Lines with "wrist": pull these out of the listing below.

▸ **Data excerpt**:
= Beginning of Section =

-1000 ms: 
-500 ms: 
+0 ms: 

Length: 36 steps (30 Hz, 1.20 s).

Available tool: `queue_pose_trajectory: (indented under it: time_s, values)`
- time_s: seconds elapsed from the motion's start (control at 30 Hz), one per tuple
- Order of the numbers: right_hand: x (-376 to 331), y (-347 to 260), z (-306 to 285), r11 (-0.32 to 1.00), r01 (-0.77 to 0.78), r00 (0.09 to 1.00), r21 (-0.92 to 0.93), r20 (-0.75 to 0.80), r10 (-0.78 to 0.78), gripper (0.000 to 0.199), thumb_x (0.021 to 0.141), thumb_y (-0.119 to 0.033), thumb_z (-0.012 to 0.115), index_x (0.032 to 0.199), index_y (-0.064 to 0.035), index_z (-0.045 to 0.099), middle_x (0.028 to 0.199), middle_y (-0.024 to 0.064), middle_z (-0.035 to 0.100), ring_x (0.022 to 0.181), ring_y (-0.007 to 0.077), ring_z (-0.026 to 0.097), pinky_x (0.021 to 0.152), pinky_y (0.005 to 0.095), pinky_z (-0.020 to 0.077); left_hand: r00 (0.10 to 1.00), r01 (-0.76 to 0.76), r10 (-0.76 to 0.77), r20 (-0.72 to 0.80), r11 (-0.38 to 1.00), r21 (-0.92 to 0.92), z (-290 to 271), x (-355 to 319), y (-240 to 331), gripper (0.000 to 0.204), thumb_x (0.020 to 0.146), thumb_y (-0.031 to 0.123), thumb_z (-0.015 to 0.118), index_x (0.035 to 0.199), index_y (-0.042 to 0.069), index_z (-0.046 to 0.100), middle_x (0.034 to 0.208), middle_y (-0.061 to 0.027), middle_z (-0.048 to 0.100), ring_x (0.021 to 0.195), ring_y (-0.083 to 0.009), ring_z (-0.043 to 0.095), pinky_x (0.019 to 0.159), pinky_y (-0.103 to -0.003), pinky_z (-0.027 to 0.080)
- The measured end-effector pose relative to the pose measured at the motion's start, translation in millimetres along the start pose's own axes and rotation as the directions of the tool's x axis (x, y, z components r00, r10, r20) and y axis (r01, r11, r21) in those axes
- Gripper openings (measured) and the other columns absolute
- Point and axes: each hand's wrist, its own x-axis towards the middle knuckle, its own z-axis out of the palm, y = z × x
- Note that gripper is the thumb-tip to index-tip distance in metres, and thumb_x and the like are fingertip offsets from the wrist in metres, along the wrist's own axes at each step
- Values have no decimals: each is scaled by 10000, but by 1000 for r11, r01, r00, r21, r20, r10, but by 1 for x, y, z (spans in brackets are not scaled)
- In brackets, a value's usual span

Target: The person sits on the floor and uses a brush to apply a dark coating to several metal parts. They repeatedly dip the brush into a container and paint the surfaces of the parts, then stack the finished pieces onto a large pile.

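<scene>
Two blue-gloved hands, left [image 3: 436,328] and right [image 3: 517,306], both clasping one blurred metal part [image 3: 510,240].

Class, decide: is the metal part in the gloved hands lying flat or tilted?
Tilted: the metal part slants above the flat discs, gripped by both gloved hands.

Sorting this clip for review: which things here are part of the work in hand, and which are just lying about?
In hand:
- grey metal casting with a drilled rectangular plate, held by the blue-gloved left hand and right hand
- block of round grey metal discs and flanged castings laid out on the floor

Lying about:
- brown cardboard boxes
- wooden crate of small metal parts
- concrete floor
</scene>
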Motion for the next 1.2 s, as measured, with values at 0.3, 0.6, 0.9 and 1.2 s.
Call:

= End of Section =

▸ **Task response**:
- Point and axes: each hand's wrist, its own x-axis towards the middle knuckle, its own z-axis out of the palm, y = z × x
- Note that gripper is the thumb-tip to index-tip distance in metres, and thumb_x and the like are fingertip offsets from the wrist in metres, along the wrist's own axes at each step

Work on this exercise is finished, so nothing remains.